--- Given data Enclosed Below ---

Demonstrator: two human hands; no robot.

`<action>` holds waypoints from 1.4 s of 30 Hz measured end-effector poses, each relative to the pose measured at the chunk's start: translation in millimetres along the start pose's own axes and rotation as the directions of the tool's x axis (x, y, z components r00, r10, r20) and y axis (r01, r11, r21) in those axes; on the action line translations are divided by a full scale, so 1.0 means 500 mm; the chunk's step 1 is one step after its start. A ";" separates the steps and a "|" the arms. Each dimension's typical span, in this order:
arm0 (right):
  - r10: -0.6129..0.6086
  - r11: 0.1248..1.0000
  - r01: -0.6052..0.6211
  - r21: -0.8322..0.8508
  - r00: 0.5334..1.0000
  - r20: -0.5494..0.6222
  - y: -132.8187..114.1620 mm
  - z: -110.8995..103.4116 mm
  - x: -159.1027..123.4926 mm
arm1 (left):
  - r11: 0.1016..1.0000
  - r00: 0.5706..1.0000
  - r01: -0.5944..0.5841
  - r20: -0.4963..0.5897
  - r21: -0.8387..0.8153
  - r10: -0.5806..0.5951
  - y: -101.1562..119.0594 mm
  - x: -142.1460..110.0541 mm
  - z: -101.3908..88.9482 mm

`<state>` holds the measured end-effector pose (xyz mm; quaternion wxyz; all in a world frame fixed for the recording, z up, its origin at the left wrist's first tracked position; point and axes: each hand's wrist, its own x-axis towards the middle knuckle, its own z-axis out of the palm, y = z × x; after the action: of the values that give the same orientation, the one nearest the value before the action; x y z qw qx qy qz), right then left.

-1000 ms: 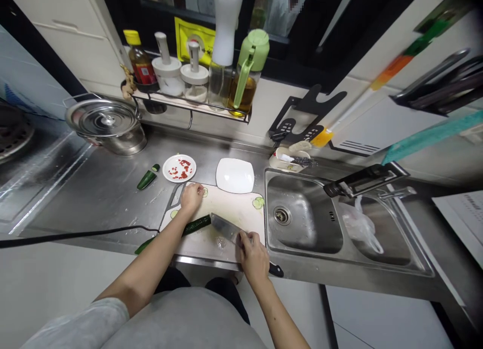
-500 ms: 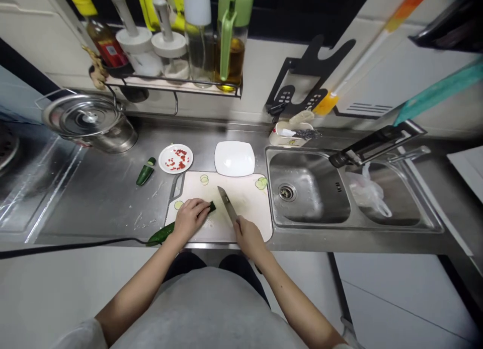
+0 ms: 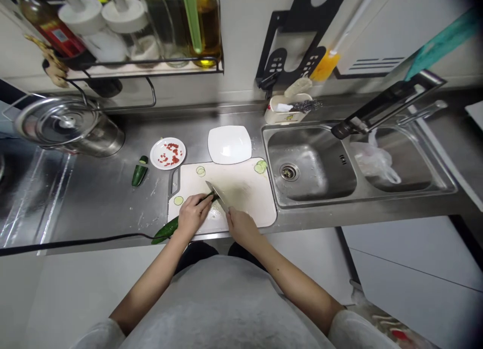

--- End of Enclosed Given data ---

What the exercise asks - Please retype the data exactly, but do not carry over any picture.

Response to the exercise -
Demonstrator: two human hands; no robot.

`<action>` holds waypoints from 1.4 s of 30 Hz measured end-effector poses, each relative to the pose measured at the chunk's start: translation in millimetres along the start pose's own axes and rotation as the directions of the tool's x axis (x, y, z components r00, r10, r20) and y axis (r01, r11, r21) in those axes; on the action line translations are divided by a full scale, so 1.0 means 500 mm; the chunk's step 1 is one step after its start. A ";" separates the steps and a "|" the arms. Each dimension's typical span, in this order:
arm0 (right):
  - r10: -0.6129..0.6086
  - r11: 0.1248..1.0000
  - r01: -0.6052..0.6211
  - r21: -0.8322..0.8508
  - r00: 0.5334..1.0000
  - r20: -0.5494..0.6222
  - y: -132.8187..114.1620 mm
  - z: -110.8995..103.4116 mm
  - x: -159.1027..123.4926 mm
arm1 (left):
  - r11: 0.1016..1.0000
  - r00: 0.5706..1.0000
  - r01: -0.5944..0.5841
  - r20: -0.4963..0.5897
  - r21: -0.8387..0.8153
  - r10: -0.5806..0.5951
  - y: -101.1562..119.0594 mm
  - x: -142.1460..110.0541 mm
  - z: -101.3908..88.9482 mm

`<state>` holds the measured end-effector pose (xyz mm; quaternion wxyz; all in a world frame fixed for the recording, z up, its origin at the left wrist's first tracked position; point and axes: each hand's wrist, its own x-axis towards the middle knuckle, its own z-axis out of the palm, y = z × x; after the action: of the values that give the same orientation, the one nearest the value before the action; x y z qw qx qy qz), right then left.

-1000 ms: 
-500 ms: 
+0 ms: 

No further output remains for this exercise.